For the first time since April 2013, the Department of Health and Human Services’ Office of Inspector General (OIG) revised the Provider Self-Disclosure Protocol (SDP) on November 8, 2021.  The SDP allows providers and other entities to voluntarily disclose and resolve instances of potential fraud involving federal health care programs, including potential overpayments and Anti-Kickback Statute (AKS) violations.  The OIG originally published the SDP in 1998, and has since modified the SDP several times generally to make the SDP a more appealing option for providers and other health care entities.

As detailed below, revisions to the SDP include:

  • new statistics on the number of SDP settlements and the amount recovered as a result of SDP settlements in recent years,
  • an increase to minimum settlement amounts required to resolve a matter through the SDP,
  • clarification that a disclosure must include itemized damages for each affected Federal health care program,
  • clarification that the SDP can be used to report Reportable Events under Corporate Integrity Agreements (CIA), and
  • minor changes regarding OIG’s coordination with the DOJ.   

The OIG also renamed the SDP the “Health Care Fraud Self-Disclosure Protocol” presumably to make clear that the SDP is available to any “person,” as that term is broadly defined in 42 C.F.R. § 1003.110, not just health care providers. A redline comparing the 2013 SDP to the recently revised SDP can be found here.

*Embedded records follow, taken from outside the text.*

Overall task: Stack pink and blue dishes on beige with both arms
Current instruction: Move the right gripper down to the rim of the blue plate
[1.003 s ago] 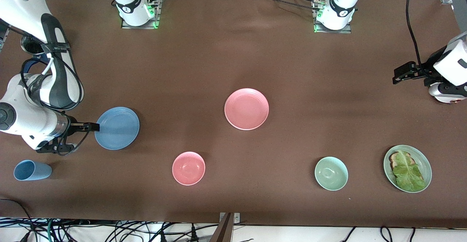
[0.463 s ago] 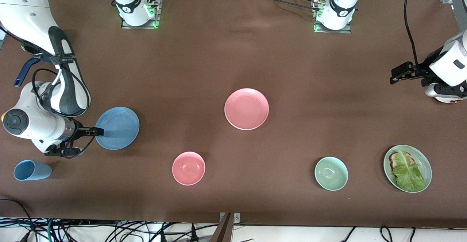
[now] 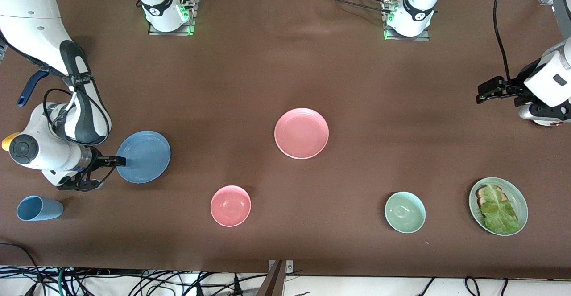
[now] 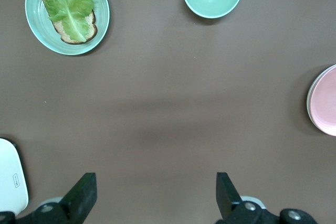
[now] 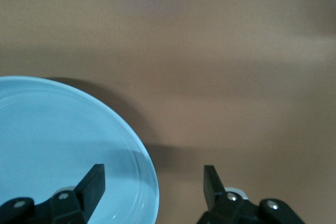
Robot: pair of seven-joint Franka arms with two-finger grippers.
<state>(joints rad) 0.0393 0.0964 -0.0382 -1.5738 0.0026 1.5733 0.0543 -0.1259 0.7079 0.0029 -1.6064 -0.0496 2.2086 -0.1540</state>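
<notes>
A: Where are the plates?

B: The blue plate (image 3: 143, 156) lies flat on the brown desk (image 3: 285, 73) toward the right arm's end. The pink plate (image 3: 301, 133) lies near the middle of the desk, well apart from it. No beige plate shows in any view.

A: And the two tools?

B: The right tool (image 3: 118, 161) sits low at the blue plate's rim, fingers apart, one finger (image 5: 90, 187) over the plate and the other (image 5: 211, 184) outside the rim. It grips nothing. The left tool (image 3: 485, 90) hangs over bare desk at the left arm's end, fingers wide apart and empty; that arm waits.

A: Anything else?

B: A pink bowl (image 3: 230, 205), a green bowl (image 3: 405, 212), a green plate (image 3: 519, 198) bearing lettuce (image 3: 497, 209) and toast, and a blue cup (image 3: 39, 208) on its side lie nearer the front camera.
</notes>
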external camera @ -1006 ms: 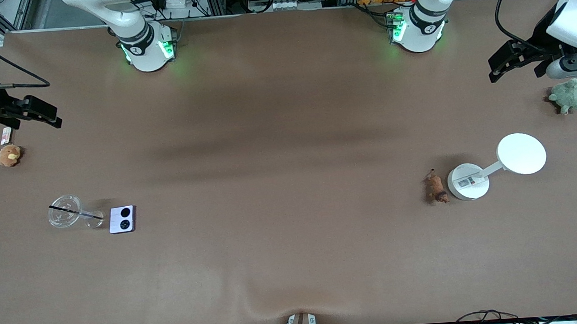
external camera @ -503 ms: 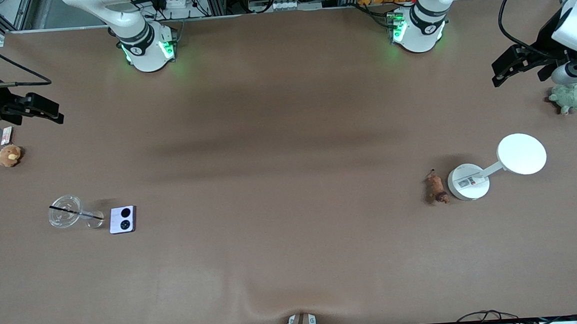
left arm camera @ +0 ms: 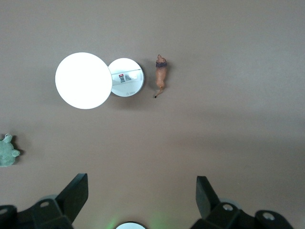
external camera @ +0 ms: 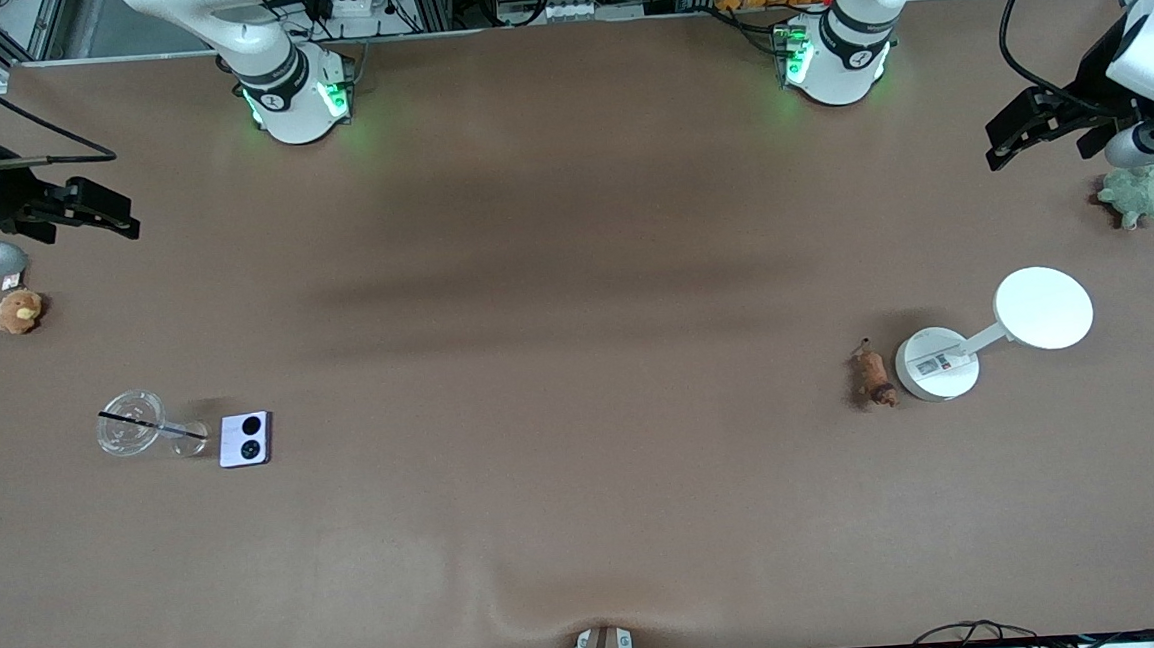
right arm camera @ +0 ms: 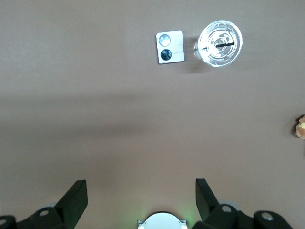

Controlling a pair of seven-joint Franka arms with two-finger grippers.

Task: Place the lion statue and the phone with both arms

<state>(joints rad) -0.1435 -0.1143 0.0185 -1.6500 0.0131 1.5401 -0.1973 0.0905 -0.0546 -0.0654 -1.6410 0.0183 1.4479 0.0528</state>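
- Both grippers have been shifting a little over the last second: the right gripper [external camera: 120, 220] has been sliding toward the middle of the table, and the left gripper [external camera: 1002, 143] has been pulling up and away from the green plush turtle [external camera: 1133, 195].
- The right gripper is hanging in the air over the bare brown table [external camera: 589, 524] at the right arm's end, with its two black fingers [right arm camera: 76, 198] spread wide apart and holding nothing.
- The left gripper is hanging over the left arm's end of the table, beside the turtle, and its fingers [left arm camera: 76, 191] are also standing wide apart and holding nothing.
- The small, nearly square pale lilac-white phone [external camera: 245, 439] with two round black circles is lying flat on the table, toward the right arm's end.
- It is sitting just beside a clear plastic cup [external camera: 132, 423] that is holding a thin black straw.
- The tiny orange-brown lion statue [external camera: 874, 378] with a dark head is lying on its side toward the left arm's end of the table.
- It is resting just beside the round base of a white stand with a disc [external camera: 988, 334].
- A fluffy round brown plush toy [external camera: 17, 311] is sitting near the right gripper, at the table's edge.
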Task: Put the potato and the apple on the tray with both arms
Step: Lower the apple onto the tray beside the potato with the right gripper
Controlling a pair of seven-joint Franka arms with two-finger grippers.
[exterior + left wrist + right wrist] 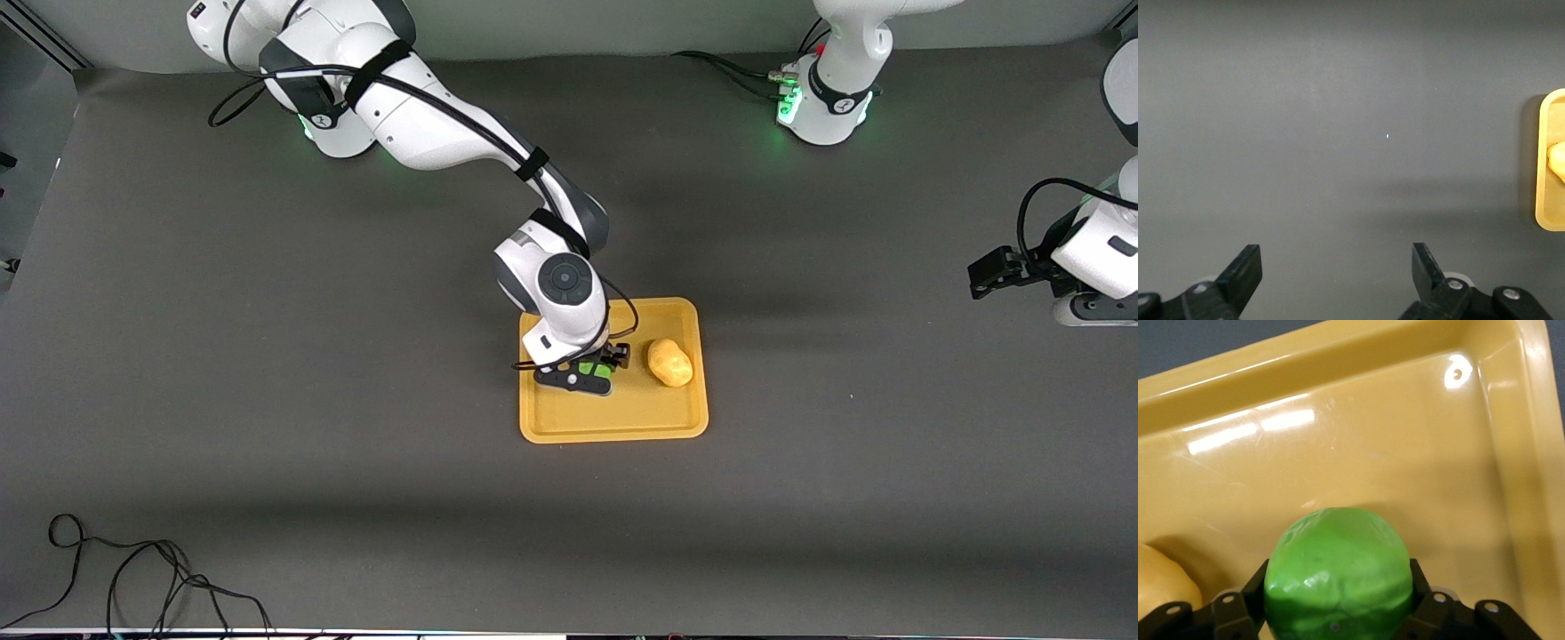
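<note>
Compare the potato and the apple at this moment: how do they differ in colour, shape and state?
The potato is yellow-tan and a lumpy oval; the apple is bright green, glossy and round. The potato lies free on the tray, with nothing touching it; the apple is clamped in the right gripper over the tray. Both are much smaller than the tray. The left gripper waits open, away from the tray.

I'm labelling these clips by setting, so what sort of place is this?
Probably a robotics lab bench: two white arms on green-lit bases over a dark mat, the right pincer holding a toy-like apple over a yellow tray, and loose cables.
</note>
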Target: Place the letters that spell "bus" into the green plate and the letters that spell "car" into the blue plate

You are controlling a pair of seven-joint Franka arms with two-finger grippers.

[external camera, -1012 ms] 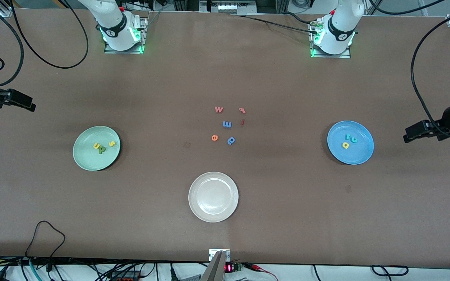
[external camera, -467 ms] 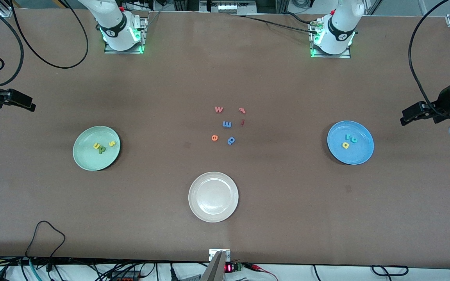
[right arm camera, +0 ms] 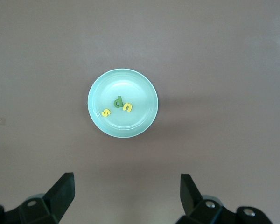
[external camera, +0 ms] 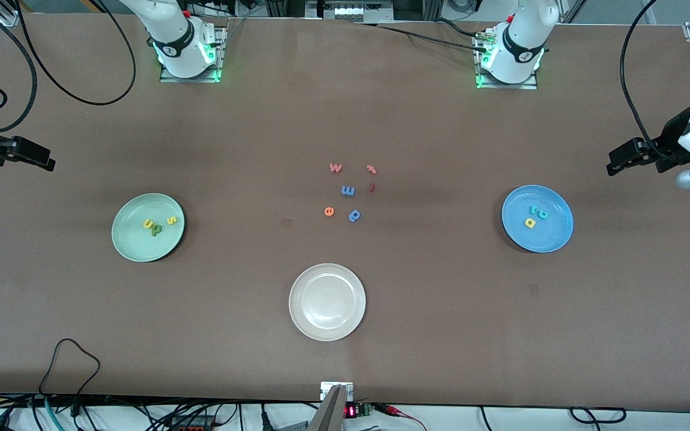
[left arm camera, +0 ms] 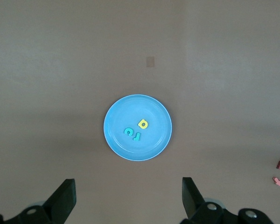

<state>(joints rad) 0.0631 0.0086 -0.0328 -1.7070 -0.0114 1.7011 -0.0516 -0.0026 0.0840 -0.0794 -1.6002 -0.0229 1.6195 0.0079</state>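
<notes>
The green plate (external camera: 129, 239) lies toward the right arm's end of the table. It holds a yellow "u" (external camera: 148, 224), a green "b" (external camera: 156, 230) and a yellow "s" (external camera: 171, 220). In the right wrist view the same plate (right arm camera: 130, 84) shows all three. The blue plate (external camera: 545, 239) lies toward the left arm's end and carries a teal "c" (external camera: 542, 214), a teal-blue "r" (external camera: 533, 209) and a yellow "a" (external camera: 529, 222). My left gripper (external camera: 617, 163) hangs open and empty over bare table beside the blue plate (left arm camera: 154, 140). My right gripper (external camera: 45, 163) waits open and empty over the table's edge.
An off-white plate (external camera: 327, 302) sits empty near the front edge. Mid-table lie loose letters: a red "w" (external camera: 335, 167), a red hooked letter (external camera: 371, 169), a blue "m" (external camera: 348, 191), an orange "e" (external camera: 329, 211) and a blue "p" (external camera: 354, 215). A black cable (external camera: 69, 359) loops by the front edge.
My left gripper has drifted along the table's end toward the robots' bases, still open. The right arm, plates and letters have not moved.
</notes>
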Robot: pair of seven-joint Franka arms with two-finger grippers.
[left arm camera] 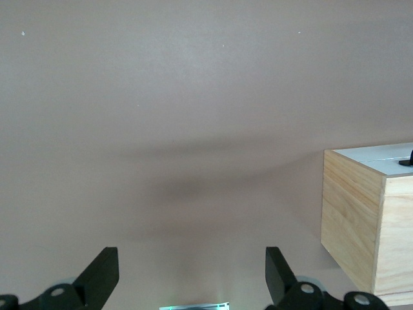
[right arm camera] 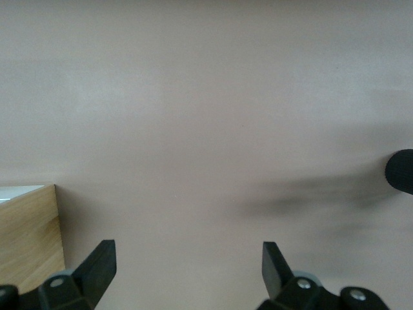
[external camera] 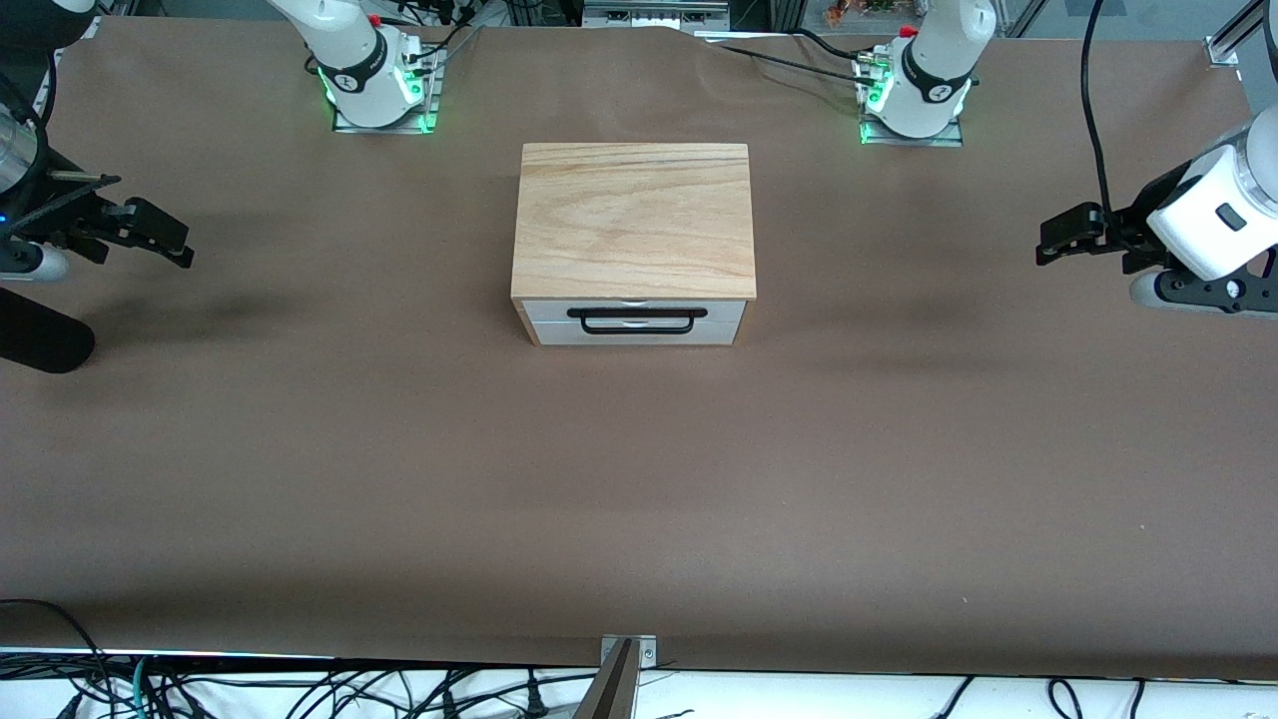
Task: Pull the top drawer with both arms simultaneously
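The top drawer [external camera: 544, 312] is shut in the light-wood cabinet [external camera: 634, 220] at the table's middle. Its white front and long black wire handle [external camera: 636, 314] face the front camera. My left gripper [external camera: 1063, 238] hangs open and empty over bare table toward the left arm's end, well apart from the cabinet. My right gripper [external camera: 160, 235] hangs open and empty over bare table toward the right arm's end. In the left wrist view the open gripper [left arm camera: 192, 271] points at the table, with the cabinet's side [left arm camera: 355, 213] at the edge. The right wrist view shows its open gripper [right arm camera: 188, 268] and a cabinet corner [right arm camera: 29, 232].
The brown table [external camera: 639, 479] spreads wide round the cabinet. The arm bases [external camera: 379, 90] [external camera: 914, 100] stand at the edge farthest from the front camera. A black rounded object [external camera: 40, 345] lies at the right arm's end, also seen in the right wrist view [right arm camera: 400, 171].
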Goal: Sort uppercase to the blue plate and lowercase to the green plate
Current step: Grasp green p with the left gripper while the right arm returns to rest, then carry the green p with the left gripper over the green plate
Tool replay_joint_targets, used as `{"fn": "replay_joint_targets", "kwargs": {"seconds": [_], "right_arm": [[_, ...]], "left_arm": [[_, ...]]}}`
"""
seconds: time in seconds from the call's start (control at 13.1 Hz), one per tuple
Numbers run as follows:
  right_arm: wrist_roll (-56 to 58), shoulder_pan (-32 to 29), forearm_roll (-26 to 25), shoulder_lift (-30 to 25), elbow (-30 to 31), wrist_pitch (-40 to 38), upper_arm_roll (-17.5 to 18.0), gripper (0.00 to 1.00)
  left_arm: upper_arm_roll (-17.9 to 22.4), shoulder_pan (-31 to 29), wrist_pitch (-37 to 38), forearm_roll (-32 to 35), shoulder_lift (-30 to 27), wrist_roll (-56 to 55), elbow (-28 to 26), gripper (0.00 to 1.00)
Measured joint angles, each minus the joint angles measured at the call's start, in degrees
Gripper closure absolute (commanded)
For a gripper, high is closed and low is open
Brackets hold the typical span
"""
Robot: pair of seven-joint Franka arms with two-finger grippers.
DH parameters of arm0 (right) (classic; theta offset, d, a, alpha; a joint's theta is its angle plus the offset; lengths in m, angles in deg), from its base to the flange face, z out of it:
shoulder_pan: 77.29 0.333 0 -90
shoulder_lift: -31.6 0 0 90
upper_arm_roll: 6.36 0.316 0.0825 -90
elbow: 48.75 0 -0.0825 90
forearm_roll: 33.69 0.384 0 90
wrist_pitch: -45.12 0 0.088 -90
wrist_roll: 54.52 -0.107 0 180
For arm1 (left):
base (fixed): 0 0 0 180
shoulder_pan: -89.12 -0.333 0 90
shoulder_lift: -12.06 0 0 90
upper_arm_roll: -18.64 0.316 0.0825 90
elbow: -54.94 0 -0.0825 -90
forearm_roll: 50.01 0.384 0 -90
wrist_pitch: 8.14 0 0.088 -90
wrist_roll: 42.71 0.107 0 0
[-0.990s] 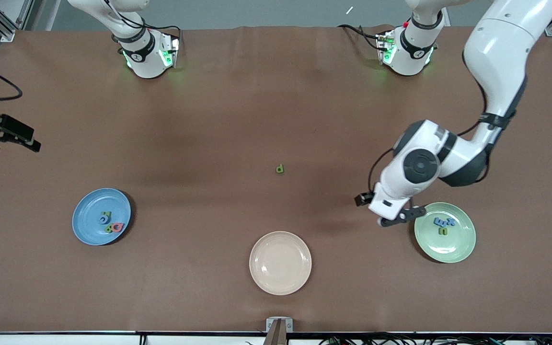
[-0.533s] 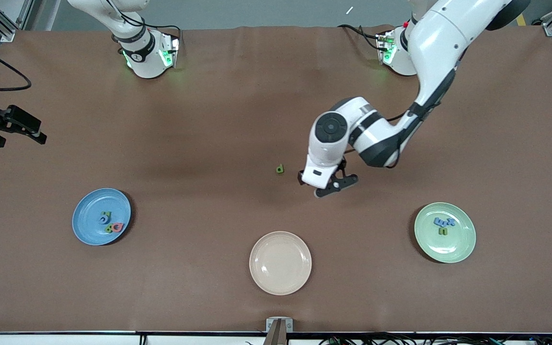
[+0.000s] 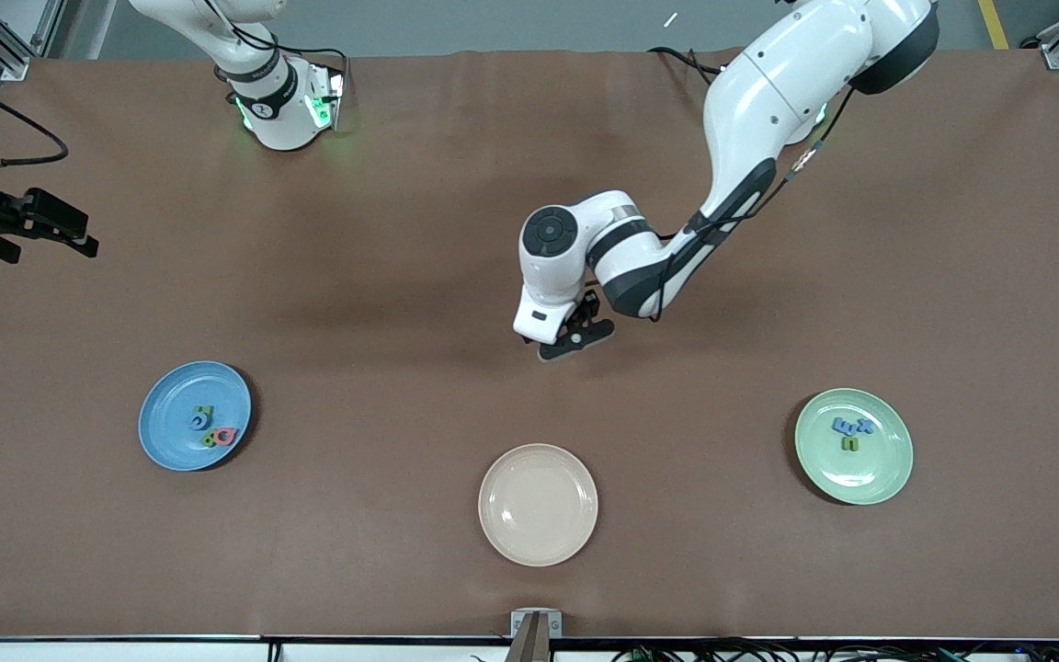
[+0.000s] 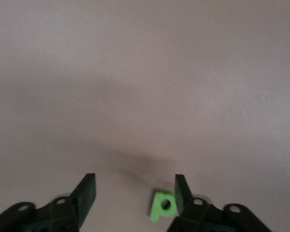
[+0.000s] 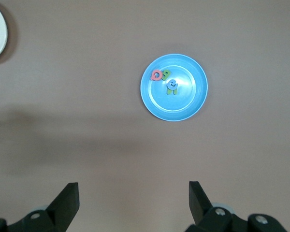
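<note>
A cream plate [image 3: 538, 505] sits empty nearest the front camera, at 6 o'clock from the left gripper [image 3: 572, 340], with bare brown table [image 3: 401, 230] between them; nothing blocks the way. In the front view the left arm's wrist hides the green "p" [image 4: 161, 205]; the left wrist view shows it on the table just beside one finger [image 4: 181, 193], off-centre in the wide-spread jaws. The blue plate [image 3: 171, 405], at 8 o'clock from that gripper, holds the uppercase [image 3: 210, 427] cluster, its letters too small to read; the green plate [image 3: 879, 469], at 4 o'clock, holds three lowercase [image 3: 850, 432] pieces. The right gripper [image 3: 38, 230] waits high at the right arm's end, jaws wide.
</note>
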Motion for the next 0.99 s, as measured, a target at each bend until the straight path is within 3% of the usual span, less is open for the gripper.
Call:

Statistics on SDP Settlements

Perhaps the most noteworthy change to the SDP is new statistical information on SDP settlements.  Between 1998 and 2020, the OIG resolved over 2,200 disclosures resulting in recoveries of over $870 million to the Federal health care programs.  From 2016 to 2020, the OIG settled 330 disclosures, an increase from the 235 cases resolved from 2009 and 2013.  This statistic suggests that the OIG received a higher volume of disclosures, that it processed the disclosures at a faster pace, or both.  Notably, the OIG reported that in all cases it released the disclosing parties from permissive exclusion without requiring any integrity measures, which should offer some encouragement for anyone considering submission of a self-disclosure to the OIG.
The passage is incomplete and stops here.